Capitolo sanità: nel suo programma lei insiste sull’assistenza territoriale. Che però implica, com’è successo fin qui, una radicale razionalizzazione dei posti letto negli ospedali. E i territori? E il campanile?

«Non siamo per un ospedale per campanile: occorrono strutture di primo livello avanzate per un certo bacino di utenti, e poi strutture di secondo livello. Ma quasi sempre è successo che dinanzi a piani di razionalizzazione i politici, da destra a sinistra, abbiano reso impossibile la riallocazione di risorse agendo sulla leva campanilistica. La questione non sta nel voler chiudere o meno gli ospedali, ma nell’offrire servizi migliori, con grandi centri ospedalieri e case della salute per soddisfare il bisogno diffuso territorialmente. Restano comunque due grandi punti deboli nella sanità pugliese: le liste d’attesa e i ticket. Aspetti che, in un processo di impoverimento della società, costringono la gente a due scelte: o rivolgersi al privato, o abbandonare il percorso diagnostico e di cura. Fa specie vedere un governo di centrosinistra non aver compreso tutto ciò».

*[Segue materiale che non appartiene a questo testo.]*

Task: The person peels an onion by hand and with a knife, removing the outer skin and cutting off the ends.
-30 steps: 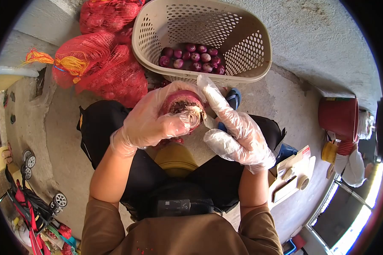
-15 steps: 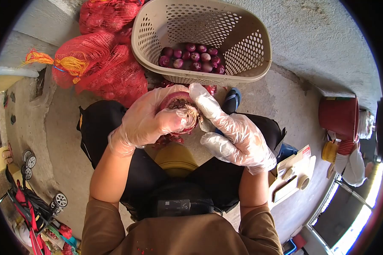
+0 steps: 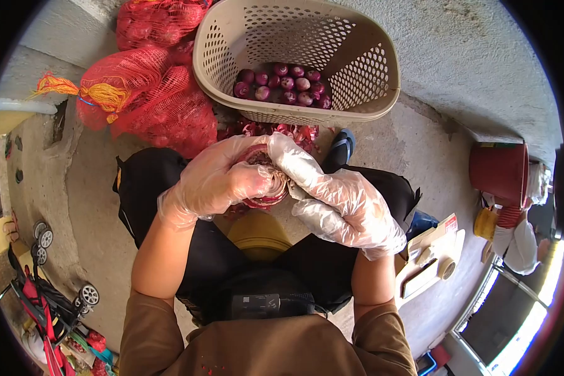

Ma intervenire a saldi di bilancio invariati non è semplice.

«Le risorse possono essere riallocate dandosi delle priorità. E poi la Regione doveva opporsi con un vero braccio di ferro ai nuovi tagli del governo al fondo sanitario».

In dieci anni è cambiata la percezione dall’esterno della Puglia. Lei apporterebbe dei correttivi sui dossier più scottanti, o cambierebbe del tutto rotta?

«Dal punto di vista del brand sicuramente la Puglia ha un’immagine diversa. Ma sotto quella immagine non possono esserci gli errori che abbiamo denunciato. Alla regione turisticamente appetibile abbiamo il dovere di affiancare l’altra Puglia dei cittadini».